*ACTION ITEM*. From the data that follows, print exactly the lines starting at the one containing "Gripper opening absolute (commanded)" and ending at the one containing "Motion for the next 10"; include both of them and nothing more.

**** GIVEN RECORDS ****

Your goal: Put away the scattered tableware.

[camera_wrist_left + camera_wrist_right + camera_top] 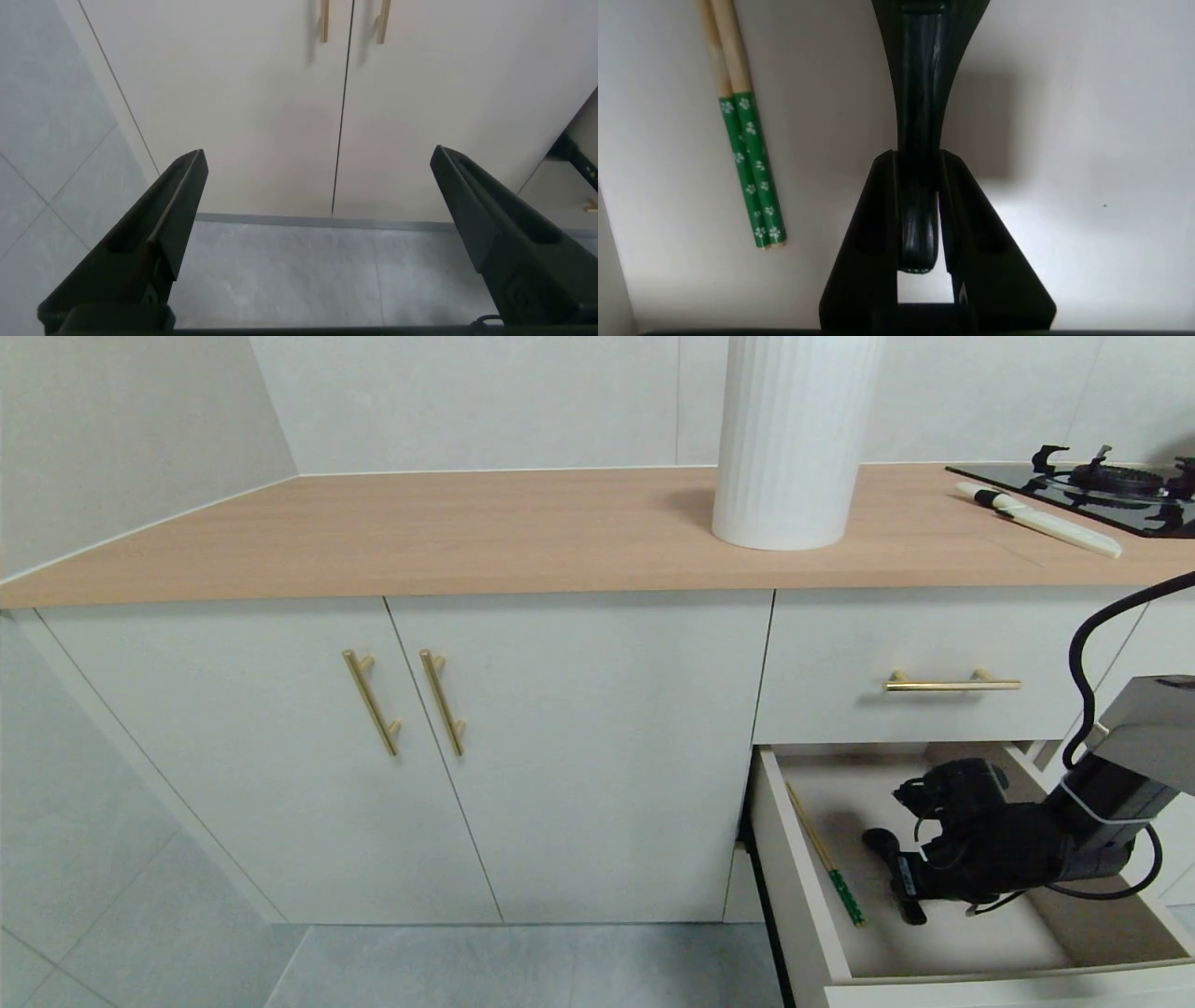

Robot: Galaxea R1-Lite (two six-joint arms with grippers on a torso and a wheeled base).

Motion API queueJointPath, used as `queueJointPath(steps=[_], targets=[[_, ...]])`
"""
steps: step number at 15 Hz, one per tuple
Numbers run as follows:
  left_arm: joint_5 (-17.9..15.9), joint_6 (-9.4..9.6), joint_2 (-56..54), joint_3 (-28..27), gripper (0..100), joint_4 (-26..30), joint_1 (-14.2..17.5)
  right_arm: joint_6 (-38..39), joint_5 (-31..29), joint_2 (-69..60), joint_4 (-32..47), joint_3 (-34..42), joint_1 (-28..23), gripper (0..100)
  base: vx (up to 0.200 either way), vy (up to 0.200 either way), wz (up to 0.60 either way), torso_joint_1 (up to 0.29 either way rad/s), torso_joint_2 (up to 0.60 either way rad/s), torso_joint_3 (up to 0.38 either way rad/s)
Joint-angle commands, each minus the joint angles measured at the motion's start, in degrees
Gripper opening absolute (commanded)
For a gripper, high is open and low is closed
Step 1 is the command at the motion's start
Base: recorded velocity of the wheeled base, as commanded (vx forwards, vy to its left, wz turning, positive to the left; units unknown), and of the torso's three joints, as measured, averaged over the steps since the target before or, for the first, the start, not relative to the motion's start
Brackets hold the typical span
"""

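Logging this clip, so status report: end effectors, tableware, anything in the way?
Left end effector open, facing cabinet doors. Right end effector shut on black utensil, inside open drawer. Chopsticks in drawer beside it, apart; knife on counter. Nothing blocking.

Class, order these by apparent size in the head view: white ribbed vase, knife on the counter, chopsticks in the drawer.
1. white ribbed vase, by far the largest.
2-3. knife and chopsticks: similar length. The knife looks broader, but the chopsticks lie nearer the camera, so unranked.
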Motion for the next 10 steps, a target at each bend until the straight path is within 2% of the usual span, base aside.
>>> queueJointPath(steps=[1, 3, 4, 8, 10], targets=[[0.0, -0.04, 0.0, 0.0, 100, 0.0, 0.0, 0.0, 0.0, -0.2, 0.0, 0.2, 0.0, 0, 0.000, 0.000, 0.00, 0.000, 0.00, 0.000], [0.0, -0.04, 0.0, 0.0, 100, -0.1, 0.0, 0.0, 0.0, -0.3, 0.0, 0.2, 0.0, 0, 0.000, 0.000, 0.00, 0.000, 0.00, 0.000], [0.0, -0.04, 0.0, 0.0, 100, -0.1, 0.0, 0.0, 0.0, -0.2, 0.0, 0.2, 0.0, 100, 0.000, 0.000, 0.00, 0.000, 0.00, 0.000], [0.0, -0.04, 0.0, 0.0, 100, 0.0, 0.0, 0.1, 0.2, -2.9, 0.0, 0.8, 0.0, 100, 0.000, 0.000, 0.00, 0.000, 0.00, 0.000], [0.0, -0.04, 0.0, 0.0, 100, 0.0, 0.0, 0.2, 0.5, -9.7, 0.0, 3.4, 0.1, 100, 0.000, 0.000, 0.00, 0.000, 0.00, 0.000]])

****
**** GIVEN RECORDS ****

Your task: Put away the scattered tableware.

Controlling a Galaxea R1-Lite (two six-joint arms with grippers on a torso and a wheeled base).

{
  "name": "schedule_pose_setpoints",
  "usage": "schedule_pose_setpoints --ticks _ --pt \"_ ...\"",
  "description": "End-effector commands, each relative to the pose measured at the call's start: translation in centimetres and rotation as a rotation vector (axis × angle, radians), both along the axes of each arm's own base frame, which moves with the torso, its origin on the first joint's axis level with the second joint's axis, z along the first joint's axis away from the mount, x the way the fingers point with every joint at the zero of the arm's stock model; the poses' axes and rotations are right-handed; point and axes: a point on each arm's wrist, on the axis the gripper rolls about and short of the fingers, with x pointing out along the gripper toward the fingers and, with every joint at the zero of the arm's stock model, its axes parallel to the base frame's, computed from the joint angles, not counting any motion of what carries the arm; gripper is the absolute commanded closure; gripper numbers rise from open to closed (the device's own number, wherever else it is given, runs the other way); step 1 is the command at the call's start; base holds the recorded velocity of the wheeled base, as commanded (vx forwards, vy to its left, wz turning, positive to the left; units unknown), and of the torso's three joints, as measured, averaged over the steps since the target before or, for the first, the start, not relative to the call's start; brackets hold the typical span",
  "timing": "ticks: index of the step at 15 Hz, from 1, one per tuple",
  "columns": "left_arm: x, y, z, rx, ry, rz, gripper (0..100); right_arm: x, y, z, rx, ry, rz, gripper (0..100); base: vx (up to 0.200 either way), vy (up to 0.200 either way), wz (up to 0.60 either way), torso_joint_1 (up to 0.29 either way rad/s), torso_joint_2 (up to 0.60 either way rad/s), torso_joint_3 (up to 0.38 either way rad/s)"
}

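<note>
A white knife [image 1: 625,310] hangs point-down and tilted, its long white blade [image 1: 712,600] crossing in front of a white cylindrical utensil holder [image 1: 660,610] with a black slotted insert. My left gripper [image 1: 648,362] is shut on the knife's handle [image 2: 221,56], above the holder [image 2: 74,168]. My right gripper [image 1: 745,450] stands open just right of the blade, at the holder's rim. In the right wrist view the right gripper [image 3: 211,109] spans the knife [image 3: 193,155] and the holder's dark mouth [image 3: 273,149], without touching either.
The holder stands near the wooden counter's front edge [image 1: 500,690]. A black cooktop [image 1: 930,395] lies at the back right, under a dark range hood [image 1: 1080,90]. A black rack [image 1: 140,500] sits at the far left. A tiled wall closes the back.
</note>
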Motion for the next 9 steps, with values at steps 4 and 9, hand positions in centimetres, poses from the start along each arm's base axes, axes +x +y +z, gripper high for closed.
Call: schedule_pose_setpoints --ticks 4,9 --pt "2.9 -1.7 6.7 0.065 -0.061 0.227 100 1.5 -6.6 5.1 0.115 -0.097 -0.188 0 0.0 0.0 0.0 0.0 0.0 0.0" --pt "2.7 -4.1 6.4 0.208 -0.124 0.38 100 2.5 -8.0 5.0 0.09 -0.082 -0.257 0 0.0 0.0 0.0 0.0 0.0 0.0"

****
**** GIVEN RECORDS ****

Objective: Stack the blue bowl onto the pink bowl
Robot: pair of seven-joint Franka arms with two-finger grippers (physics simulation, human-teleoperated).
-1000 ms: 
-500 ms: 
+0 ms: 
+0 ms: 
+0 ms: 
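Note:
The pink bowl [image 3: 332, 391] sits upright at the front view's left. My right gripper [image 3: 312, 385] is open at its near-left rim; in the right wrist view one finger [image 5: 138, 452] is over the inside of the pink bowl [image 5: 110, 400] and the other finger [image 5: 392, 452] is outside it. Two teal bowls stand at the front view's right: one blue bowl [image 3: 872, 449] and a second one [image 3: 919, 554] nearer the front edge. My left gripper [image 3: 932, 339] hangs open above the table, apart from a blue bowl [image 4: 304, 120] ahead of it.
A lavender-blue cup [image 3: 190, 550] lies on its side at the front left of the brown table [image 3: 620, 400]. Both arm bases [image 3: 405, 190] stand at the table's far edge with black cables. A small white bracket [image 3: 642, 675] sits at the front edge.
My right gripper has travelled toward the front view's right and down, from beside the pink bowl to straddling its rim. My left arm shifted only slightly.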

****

*PROBLEM SOLUTION*.
Gripper opening absolute (commanded)
For a gripper, high is open and low is closed
Step 1 is the command at the motion's start
Base: recorded velocity of the wheeled base, as commanded (vx forwards, vy to its left, wz turning, positive to the left; units unknown), and of the torso's three joints, as measured, averaged over the steps since the target before or, for the first, the start, not relative to the motion's start
Brackets hold the typical span
"""

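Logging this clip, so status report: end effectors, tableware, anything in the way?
Left end effector open, facing cabinet doors. Right end effector shut on black utensil, inside open drawer. Chopsticks in drawer beside it, apart; knife on counter. Nothing blocking.

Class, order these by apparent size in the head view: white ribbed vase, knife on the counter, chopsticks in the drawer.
1. white ribbed vase, by far the largest.
2-3. knife and chopsticks: similar length. The knife looks broader, but the chopsticks lie nearer the camera, so unranked.
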Motion for the next 10 steps, a target at each bend until the straight path is within 2% of the usual span, base aside.

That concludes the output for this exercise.